What the task requires
Somewhere below are a line with "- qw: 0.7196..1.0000" and a later line with "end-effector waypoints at". Output exactly those lines and all lines between them.

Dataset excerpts
*** Block opens ***

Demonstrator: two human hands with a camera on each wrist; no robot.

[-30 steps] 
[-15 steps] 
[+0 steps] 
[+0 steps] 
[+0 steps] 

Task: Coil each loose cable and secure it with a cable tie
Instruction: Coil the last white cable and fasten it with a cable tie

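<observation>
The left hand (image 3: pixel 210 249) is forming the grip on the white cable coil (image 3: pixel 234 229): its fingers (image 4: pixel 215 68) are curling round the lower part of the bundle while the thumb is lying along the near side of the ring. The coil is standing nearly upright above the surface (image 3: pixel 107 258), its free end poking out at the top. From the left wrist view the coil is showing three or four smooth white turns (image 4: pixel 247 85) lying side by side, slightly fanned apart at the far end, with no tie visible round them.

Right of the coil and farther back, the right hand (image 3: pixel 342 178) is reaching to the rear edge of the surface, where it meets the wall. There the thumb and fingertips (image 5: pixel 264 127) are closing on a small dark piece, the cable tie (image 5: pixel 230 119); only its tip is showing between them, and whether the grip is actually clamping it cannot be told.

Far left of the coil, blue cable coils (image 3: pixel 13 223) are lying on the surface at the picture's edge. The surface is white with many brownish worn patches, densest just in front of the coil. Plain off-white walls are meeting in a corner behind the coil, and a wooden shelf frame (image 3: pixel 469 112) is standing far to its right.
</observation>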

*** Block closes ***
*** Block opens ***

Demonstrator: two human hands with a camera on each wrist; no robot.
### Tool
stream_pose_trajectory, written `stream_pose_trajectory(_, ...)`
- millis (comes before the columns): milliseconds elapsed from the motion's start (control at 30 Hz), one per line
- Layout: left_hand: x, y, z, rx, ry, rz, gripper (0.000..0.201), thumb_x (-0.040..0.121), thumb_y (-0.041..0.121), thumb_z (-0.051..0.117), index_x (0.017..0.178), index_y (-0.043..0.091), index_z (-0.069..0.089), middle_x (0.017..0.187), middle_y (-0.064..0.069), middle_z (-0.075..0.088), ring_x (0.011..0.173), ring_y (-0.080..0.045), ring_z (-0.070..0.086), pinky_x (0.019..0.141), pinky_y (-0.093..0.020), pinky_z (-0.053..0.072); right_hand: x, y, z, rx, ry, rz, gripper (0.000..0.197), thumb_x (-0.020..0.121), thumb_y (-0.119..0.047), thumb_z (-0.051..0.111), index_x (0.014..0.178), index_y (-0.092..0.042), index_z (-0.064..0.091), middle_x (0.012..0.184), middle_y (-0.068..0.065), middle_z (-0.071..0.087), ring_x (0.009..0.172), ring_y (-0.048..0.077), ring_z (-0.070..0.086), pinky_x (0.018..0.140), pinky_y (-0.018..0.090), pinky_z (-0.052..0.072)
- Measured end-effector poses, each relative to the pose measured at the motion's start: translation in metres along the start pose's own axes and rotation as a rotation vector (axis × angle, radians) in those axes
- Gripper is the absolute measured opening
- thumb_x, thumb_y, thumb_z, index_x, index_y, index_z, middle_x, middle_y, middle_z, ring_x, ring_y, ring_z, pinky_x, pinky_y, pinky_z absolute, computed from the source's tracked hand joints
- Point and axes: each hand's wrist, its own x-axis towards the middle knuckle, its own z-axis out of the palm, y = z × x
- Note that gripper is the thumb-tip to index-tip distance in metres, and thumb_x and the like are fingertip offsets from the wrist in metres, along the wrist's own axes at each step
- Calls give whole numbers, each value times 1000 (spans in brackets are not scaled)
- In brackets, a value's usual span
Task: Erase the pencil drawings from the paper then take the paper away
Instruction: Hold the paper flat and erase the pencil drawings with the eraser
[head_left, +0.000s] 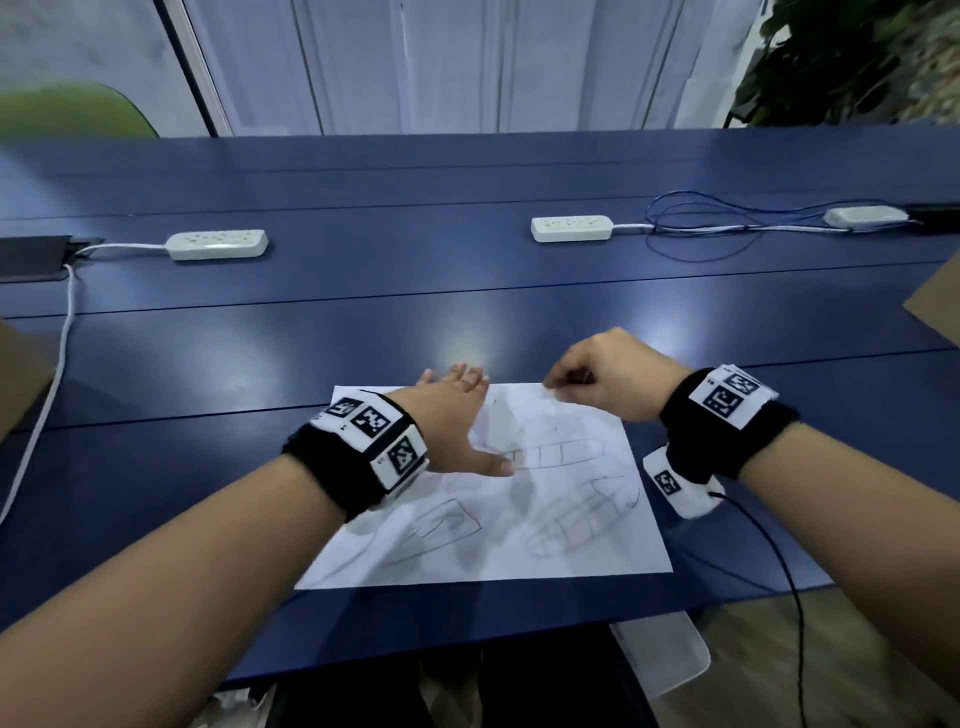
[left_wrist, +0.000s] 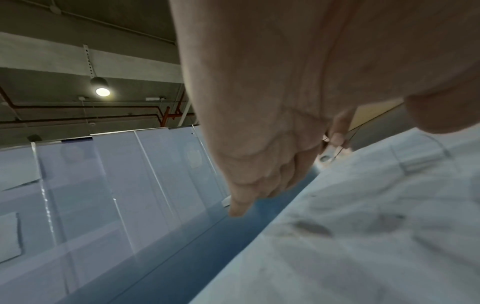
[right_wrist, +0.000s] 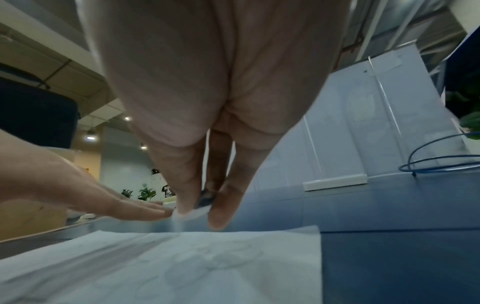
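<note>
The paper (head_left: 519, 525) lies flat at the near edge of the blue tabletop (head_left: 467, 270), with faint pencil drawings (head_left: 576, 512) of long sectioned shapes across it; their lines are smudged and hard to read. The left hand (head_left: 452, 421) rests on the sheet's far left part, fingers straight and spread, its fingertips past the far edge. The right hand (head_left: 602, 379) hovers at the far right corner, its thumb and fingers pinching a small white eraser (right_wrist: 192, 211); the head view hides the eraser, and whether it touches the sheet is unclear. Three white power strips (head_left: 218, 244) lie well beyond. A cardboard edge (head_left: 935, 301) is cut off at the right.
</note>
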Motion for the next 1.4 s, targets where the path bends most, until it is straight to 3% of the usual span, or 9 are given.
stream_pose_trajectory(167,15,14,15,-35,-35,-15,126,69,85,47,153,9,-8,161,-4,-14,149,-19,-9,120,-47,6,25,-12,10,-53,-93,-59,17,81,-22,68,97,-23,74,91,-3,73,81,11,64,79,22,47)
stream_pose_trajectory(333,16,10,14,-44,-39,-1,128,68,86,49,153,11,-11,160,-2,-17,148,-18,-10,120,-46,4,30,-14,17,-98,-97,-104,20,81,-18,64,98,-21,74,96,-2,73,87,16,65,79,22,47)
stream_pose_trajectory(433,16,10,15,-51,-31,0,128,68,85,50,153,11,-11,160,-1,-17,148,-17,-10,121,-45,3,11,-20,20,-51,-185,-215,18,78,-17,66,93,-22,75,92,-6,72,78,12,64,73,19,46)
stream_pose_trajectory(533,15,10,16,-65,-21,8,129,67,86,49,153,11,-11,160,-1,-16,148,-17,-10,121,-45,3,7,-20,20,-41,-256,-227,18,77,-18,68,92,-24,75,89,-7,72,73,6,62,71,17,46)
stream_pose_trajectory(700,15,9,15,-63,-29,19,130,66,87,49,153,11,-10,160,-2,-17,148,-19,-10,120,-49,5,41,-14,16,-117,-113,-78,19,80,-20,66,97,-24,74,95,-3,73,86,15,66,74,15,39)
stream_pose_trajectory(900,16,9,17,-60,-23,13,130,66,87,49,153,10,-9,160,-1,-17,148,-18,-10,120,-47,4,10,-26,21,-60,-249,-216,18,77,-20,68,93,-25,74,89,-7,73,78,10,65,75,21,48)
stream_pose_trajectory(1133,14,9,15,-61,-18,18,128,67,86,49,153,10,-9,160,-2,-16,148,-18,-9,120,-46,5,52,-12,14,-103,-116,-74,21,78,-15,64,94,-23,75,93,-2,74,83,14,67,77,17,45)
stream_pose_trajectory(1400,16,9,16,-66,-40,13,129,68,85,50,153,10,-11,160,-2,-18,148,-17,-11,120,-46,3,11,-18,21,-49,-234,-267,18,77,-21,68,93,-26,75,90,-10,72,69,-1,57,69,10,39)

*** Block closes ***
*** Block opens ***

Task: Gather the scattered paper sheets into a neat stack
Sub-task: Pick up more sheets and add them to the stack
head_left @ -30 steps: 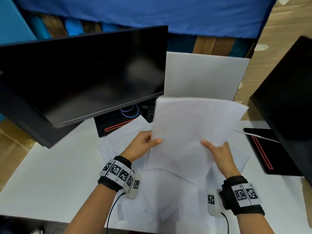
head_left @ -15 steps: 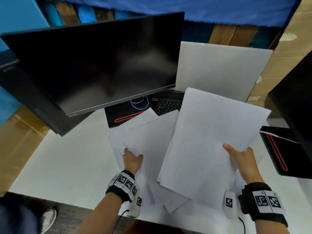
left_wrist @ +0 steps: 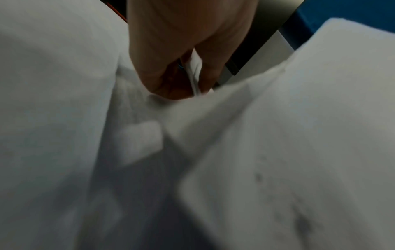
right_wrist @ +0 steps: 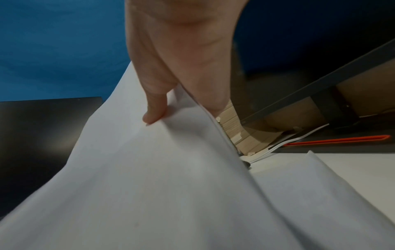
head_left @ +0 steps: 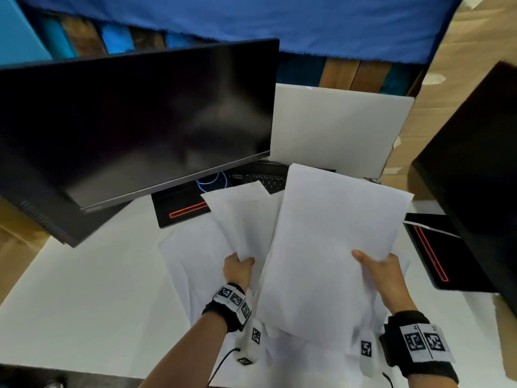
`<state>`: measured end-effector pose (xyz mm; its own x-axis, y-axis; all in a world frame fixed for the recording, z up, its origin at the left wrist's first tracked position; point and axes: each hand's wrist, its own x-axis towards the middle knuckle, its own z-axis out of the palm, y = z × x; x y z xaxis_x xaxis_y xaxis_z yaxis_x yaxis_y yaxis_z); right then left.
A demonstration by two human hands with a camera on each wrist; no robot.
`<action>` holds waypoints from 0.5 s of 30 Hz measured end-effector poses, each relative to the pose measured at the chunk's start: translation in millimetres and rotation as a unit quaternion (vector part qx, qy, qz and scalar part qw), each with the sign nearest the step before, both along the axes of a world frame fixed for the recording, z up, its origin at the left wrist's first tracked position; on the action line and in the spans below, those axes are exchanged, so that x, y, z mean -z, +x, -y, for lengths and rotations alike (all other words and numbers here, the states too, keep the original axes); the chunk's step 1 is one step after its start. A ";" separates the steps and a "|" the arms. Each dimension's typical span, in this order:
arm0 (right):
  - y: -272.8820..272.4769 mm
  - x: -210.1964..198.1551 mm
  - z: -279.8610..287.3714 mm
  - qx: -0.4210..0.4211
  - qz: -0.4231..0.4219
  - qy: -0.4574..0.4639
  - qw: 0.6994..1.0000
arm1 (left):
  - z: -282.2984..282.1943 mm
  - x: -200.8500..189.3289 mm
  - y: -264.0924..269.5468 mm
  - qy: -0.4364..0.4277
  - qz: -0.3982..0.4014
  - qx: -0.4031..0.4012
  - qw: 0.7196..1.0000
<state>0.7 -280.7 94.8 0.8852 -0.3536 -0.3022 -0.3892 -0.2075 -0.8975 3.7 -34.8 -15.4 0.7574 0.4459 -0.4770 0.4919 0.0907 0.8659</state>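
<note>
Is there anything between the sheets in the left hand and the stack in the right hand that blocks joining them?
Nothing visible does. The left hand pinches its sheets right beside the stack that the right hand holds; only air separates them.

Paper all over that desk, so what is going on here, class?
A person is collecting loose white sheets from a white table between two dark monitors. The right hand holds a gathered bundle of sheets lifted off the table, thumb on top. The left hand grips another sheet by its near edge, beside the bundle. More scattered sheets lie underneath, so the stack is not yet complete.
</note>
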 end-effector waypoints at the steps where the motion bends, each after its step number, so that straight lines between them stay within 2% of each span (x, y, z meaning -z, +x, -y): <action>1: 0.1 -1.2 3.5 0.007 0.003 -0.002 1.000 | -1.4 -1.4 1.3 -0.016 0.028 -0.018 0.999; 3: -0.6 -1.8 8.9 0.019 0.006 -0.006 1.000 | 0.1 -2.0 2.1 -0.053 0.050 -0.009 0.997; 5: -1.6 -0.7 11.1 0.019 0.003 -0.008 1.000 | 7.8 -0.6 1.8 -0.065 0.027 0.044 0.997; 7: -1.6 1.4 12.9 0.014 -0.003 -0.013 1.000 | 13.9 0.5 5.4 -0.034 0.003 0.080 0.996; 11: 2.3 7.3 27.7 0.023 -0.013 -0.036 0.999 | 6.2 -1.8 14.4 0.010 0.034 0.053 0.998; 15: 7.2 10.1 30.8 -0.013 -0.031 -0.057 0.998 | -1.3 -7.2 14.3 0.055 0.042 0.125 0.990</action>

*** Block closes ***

Answer box
  - qw: 0.7196..1.0000
<state>0.7 -280.7 94.8 0.8852 -0.3536 -0.3022 -0.3892 -0.2075 -0.8975 3.7 -34.8 -15.4 0.7574 0.4459 -0.4770 0.4919 0.0907 0.8659</state>
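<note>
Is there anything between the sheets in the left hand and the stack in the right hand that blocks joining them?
Nothing visible does. The left hand pinches its sheets right beside the stack that the right hand holds; only air separates them.

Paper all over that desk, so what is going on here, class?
A person is collecting loose white sheets from a white table between two dark monitors. The right hand holds a gathered bundle of sheets lifted off the table, thumb on top. The left hand grips another sheet by its near edge, beside the bundle. More scattered sheets lie underneath, so the stack is not yet complete.
</note>
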 end-effector waypoints at the steps where the motion bends, each after its step number, so that straight lines between them stay within 2% of each span (x, y, z meaning -z, +x, -y): <action>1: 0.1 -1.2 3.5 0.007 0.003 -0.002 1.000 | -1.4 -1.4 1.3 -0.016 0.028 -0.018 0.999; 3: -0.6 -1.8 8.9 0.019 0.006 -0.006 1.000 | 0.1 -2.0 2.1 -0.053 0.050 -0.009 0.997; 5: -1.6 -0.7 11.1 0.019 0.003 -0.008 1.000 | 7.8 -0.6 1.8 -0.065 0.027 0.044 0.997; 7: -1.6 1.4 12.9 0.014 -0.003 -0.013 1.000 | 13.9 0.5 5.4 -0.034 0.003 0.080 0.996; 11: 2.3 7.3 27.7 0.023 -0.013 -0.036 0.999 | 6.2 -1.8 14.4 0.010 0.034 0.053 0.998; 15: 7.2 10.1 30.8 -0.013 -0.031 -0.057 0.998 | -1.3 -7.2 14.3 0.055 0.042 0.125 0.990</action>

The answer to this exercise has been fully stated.